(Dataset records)

+--

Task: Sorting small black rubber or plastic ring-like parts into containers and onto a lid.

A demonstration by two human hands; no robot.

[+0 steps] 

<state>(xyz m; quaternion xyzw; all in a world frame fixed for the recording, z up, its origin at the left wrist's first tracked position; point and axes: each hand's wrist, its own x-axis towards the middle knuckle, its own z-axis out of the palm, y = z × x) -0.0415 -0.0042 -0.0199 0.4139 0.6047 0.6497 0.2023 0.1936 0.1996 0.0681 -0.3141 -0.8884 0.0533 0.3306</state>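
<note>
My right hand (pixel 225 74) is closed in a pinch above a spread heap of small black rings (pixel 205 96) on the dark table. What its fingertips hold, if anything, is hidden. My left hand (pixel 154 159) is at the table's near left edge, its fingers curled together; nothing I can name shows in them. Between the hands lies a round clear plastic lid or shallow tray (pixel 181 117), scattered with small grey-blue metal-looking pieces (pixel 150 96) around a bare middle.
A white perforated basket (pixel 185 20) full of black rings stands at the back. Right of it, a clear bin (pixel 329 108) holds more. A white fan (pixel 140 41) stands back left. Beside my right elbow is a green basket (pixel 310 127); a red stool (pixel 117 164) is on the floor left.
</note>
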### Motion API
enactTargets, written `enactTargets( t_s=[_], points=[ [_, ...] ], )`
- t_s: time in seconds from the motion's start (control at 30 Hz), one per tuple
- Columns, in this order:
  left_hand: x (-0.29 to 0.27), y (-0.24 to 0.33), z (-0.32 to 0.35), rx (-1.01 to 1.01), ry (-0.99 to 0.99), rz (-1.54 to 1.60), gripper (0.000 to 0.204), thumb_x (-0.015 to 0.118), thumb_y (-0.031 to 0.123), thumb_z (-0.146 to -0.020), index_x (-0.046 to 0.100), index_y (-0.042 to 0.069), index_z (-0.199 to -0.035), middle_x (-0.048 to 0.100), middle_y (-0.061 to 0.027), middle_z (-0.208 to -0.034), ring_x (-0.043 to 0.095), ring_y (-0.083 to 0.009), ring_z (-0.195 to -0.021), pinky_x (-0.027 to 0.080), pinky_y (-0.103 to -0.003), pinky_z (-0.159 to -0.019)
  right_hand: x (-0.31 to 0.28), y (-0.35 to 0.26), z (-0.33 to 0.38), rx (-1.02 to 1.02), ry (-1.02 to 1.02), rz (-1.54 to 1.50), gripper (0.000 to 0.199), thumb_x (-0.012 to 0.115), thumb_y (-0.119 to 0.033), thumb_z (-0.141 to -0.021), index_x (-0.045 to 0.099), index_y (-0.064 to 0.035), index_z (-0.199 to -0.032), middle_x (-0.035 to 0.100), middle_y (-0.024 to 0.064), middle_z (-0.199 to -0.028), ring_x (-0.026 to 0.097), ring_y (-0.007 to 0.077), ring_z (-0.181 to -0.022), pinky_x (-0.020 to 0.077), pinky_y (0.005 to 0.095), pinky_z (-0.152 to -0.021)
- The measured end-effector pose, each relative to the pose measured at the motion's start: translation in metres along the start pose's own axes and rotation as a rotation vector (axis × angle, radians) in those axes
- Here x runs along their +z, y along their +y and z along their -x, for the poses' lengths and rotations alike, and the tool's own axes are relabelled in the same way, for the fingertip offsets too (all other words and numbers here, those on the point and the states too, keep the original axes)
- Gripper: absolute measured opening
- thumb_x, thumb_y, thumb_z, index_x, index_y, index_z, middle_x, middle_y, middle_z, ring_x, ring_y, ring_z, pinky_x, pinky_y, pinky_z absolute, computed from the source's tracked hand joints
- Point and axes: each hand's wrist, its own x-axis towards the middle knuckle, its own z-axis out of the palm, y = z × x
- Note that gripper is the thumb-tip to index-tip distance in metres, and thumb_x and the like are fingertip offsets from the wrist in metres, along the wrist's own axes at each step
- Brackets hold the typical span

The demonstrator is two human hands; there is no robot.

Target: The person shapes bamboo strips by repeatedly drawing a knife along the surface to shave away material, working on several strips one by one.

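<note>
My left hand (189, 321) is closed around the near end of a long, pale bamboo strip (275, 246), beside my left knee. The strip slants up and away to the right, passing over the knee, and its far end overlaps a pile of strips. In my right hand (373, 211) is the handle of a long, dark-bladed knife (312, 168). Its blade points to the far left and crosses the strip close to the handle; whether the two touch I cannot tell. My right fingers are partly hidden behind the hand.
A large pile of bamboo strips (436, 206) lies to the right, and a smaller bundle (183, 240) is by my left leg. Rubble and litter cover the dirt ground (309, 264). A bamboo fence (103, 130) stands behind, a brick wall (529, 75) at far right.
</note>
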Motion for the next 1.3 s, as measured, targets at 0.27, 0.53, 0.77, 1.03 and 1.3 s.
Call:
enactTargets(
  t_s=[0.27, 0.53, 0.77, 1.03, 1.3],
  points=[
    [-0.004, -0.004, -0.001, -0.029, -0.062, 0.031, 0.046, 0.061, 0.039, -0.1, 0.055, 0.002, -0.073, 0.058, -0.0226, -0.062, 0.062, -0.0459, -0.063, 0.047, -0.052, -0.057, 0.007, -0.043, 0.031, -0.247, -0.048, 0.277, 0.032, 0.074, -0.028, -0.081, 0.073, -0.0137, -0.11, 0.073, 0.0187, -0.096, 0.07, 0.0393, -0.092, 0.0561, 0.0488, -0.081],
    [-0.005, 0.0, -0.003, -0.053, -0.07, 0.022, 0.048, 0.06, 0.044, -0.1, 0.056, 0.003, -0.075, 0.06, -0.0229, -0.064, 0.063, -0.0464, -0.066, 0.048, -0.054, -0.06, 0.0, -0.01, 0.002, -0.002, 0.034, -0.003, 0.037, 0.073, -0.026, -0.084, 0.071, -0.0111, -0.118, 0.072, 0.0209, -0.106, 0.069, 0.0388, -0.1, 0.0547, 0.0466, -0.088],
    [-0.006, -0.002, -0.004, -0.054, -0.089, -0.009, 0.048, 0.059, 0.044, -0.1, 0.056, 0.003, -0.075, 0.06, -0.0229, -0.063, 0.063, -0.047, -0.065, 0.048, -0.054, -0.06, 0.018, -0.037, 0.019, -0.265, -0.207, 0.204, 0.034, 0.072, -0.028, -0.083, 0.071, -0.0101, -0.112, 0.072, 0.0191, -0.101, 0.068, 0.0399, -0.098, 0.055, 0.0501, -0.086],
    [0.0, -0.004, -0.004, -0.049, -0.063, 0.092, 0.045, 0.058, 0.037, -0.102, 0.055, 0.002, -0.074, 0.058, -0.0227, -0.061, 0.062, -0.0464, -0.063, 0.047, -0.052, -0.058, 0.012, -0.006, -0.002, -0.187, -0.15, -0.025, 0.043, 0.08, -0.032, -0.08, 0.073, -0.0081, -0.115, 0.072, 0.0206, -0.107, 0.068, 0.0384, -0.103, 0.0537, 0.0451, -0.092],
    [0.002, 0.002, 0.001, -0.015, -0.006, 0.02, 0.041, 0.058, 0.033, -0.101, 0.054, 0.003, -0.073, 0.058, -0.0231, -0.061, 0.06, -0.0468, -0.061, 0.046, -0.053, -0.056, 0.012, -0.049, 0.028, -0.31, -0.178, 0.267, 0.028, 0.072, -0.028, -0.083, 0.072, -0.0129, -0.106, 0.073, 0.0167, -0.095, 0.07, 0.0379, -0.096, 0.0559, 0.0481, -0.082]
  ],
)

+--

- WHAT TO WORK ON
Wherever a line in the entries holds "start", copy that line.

- ANSWER TO THIS TASK
- t_s: time in seconds from the motion's start (control at 30 Hz), one per tuple
- The measured end-effector pose, each relative to the pose measured at the motion's start: translation in metres along the start pose's own axes and rotation as a rotation vector (axis × angle, radians) in those axes

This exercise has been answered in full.